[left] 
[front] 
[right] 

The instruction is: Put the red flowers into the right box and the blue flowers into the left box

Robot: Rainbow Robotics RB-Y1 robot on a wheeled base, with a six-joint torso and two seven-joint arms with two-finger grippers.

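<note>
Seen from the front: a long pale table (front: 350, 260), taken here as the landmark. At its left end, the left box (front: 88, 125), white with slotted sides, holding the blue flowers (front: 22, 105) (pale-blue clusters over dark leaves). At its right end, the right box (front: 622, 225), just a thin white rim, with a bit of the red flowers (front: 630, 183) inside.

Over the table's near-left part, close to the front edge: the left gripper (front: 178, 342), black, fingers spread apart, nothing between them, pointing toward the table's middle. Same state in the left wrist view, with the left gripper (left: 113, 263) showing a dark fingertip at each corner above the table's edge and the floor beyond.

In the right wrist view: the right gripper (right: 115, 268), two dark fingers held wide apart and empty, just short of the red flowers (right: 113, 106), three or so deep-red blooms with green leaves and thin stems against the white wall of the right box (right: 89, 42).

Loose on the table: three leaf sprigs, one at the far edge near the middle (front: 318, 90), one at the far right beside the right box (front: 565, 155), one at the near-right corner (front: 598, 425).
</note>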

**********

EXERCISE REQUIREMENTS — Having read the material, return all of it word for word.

WRITTEN REPLY —
[left] 
[front] 
[right] 

The instruction is: Put the red flowers into the right box and the blue flowers into the left box

Robot: Rainbow Robotics RB-Y1 robot on a wheeled base, with a six-joint torso and two seven-joint arms with two-finger grippers.

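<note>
Seen from the front: a long pale table (front: 350, 260), taken here as the landmark. At its left end, the left box (front: 88, 125), white with slotted sides, holding the blue flowers (front: 22, 105) (pale-blue clusters over dark leaves). At its right end, the right box (front: 622, 225), just a thin white rim, with a bit of the red flowers (front: 630, 183) inside.

Over the table's near-left part, close to the front edge: the left gripper (front: 178, 342), black, fingers spread apart, nothing between them, pointing toward the table's middle. Same state in the left wrist view, with the left gripper (left: 113, 263) showing a dark fingertip at each corner above the table's edge and the floor beyond.

In the right wrist view: the right gripper (right: 115, 268), two dark fingers held wide apart and empty, just short of the red flowers (right: 113, 106), three or so deep-red blooms with green leaves and thin stems against the white wall of the right box (right: 89, 42).

Loose on the table: three leaf sprigs, one at the far edge near the middle (front: 318, 90), one at the far right beside the right box (front: 565, 155), one at the near-right corner (front: 598, 425).
</note>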

What came before makes up the full response.